Taken together, the EBA’s 2025 package reads less like a handover and more like a controlled delegation. The authority is giving AMLA the tools to act but surrounding them with procedural guardrails.

This balance of confidence and caution is not unfounded. The EBA knows AMLA will inherit immense political visibility but limited institutional memory. Its advice therefore builds redundancies into the system, annual reviews, fixed thresholds, shared data definitions, and transitional overlaps.

For compliance officers and financial institutions, the implication is clear. The future of EU AML supervision will be technocratic, data-driven, and centrally coordinated, but it will also be rigid during AMLA’s formative years. The room for interpretation, once wide under national regimes, will narrow sharply as quantitative models replace narrative justifications.

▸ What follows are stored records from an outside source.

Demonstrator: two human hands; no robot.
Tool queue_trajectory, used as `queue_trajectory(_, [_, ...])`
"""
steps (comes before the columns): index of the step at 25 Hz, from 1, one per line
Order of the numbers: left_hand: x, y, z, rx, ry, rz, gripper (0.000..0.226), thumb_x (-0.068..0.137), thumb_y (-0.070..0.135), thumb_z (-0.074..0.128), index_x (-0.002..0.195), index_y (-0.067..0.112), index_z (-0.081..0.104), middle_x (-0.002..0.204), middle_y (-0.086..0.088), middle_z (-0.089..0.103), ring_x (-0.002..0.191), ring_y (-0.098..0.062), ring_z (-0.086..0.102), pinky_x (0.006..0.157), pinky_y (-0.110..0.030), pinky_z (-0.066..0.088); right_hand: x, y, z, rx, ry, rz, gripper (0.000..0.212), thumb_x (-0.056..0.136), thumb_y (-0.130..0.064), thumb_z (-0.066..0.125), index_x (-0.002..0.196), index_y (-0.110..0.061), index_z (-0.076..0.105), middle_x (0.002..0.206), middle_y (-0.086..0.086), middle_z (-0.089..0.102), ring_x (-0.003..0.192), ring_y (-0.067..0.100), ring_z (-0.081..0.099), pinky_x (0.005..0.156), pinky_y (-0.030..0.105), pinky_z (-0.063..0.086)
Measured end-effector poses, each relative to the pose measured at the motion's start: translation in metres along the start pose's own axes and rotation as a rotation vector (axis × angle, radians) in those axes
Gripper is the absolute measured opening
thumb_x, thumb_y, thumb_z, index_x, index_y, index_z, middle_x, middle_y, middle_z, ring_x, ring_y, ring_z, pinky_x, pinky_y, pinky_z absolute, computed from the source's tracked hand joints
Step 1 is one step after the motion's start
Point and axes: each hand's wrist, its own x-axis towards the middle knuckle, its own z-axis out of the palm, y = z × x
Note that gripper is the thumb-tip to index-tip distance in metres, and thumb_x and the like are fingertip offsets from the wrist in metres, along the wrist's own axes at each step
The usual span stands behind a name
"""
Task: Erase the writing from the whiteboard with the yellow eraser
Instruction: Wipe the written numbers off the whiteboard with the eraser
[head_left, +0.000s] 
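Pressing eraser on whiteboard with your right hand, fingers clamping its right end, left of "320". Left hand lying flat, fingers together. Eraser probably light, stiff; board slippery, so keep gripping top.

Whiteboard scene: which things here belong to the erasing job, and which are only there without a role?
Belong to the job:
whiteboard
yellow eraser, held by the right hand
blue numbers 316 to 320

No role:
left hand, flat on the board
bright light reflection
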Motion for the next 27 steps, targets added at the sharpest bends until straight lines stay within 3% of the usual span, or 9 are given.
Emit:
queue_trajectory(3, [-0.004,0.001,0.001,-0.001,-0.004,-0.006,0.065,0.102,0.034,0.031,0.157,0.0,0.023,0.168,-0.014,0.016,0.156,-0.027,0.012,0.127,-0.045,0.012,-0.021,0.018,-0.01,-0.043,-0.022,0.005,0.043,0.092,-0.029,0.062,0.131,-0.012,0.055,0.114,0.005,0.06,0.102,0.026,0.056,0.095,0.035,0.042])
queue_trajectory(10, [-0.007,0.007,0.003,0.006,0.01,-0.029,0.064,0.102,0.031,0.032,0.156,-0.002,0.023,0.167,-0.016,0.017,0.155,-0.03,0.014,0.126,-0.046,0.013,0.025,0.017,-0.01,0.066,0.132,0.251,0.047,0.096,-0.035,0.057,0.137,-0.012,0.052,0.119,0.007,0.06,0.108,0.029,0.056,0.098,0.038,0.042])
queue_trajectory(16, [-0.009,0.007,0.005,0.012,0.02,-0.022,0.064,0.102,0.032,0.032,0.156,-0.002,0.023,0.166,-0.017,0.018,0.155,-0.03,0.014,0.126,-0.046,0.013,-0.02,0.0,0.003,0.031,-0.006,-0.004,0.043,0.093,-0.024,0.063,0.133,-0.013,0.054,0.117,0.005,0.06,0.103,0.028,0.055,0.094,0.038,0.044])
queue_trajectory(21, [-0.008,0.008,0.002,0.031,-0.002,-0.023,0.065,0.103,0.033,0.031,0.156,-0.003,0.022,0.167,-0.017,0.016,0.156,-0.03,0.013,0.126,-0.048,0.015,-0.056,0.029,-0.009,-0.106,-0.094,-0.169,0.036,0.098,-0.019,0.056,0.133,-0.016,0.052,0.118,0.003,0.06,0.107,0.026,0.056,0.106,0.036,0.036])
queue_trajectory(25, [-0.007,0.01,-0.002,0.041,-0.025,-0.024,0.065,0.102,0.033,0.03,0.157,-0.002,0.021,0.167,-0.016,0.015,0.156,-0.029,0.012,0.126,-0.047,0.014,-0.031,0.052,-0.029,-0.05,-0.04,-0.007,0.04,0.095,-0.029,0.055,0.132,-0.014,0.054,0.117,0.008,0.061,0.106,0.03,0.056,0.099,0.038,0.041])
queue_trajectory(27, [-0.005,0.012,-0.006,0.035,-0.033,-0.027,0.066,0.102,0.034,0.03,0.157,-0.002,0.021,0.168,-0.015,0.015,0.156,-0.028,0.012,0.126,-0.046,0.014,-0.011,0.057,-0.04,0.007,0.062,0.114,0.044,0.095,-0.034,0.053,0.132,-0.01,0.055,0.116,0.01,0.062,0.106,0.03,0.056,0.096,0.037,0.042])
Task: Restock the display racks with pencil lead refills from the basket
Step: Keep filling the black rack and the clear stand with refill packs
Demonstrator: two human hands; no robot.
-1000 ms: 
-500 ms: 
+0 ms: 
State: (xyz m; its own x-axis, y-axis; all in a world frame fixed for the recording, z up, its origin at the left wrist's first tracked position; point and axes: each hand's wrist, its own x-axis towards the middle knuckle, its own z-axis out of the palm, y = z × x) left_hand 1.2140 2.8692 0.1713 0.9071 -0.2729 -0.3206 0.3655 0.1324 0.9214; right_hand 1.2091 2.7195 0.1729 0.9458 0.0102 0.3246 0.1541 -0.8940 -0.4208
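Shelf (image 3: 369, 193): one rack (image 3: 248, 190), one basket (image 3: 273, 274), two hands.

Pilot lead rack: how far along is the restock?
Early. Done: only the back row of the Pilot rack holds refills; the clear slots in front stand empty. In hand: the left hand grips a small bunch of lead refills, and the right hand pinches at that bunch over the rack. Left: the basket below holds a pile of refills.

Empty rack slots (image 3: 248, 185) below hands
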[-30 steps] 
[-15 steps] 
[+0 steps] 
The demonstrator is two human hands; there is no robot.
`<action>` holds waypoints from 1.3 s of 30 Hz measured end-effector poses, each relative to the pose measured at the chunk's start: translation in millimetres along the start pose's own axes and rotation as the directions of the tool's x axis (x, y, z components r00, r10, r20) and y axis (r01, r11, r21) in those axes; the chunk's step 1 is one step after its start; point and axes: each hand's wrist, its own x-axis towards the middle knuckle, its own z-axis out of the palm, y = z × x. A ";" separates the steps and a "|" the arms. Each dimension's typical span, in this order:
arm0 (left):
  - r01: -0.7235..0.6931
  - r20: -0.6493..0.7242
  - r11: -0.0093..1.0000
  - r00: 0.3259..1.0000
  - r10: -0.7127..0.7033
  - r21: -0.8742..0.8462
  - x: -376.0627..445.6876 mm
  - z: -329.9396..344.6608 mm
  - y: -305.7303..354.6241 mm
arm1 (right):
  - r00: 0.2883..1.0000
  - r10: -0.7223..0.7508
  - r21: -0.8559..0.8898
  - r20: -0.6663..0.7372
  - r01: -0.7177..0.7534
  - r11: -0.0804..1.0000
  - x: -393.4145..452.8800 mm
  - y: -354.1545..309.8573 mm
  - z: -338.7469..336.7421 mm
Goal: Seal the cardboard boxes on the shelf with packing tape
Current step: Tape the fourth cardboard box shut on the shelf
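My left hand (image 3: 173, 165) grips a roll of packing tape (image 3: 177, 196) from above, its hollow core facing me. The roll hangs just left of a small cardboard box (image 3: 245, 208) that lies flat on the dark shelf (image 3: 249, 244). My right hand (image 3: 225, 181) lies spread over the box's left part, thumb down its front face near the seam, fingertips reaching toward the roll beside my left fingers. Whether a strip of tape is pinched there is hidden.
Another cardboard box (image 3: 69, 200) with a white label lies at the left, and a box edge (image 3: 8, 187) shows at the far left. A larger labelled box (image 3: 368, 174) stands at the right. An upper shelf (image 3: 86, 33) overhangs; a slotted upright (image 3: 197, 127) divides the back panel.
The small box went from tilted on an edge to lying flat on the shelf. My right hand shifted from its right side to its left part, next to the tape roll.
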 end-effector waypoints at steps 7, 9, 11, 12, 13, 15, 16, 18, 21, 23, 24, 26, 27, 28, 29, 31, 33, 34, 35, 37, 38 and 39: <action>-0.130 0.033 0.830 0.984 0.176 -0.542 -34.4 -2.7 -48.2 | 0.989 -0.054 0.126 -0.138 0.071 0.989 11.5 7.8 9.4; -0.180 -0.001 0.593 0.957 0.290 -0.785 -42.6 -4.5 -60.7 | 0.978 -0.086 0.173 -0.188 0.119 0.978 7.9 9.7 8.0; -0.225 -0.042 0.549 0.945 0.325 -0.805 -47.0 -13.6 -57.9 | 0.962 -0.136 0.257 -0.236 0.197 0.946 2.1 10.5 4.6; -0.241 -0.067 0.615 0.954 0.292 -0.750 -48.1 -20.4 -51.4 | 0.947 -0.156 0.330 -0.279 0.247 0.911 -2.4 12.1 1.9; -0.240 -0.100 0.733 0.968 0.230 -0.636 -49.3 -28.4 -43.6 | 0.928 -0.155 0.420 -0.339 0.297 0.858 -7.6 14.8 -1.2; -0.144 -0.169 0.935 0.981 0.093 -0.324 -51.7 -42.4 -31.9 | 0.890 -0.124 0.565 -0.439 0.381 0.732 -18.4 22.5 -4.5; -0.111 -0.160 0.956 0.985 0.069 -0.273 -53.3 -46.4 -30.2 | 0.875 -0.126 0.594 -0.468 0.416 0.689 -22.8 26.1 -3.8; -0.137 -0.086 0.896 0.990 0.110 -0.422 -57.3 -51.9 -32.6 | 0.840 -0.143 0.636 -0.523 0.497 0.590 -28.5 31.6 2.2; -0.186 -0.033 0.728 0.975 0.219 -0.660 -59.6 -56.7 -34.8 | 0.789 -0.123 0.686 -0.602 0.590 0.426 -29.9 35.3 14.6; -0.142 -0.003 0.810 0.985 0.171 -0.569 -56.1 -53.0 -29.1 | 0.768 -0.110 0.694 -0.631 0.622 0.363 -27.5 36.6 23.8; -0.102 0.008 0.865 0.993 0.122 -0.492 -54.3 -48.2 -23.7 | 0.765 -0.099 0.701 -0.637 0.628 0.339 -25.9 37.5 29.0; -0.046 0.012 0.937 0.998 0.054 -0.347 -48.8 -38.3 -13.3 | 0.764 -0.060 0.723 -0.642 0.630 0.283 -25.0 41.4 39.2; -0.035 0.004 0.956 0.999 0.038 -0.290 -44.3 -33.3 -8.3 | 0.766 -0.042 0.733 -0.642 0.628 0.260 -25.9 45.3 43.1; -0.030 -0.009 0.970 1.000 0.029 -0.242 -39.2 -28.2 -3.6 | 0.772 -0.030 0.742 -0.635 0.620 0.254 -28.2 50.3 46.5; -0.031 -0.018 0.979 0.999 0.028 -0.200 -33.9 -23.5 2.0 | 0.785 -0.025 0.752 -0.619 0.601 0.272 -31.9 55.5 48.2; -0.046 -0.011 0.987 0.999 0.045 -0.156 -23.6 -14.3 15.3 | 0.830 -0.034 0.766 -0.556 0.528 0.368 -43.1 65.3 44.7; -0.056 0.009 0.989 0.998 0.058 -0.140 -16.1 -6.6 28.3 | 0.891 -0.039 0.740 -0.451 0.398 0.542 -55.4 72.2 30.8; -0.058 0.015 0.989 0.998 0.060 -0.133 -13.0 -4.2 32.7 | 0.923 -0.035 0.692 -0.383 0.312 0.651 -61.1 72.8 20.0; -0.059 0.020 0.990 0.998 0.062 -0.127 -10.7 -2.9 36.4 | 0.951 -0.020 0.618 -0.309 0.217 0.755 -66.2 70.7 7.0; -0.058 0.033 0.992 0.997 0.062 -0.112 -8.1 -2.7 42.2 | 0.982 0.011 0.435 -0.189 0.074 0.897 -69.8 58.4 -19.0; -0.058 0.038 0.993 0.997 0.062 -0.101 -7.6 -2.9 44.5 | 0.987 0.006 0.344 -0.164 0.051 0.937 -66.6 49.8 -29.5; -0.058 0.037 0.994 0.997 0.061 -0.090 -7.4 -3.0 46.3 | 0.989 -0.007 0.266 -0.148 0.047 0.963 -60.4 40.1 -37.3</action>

Over time, as AMLA matures and builds its own supervisory intelligence, the framework may loosen. But for now, the EBA’s cautious trust ensures that Europe’s AML transformation proceeds methodically, not experimentally.

By 2027, AMLA will stand at the center of a harmonized AML ecosystem, but the architecture will remain unmistakably EBA-engineered, precise, procedural, and designed to protect the Union from both financial crime and institutional overreach.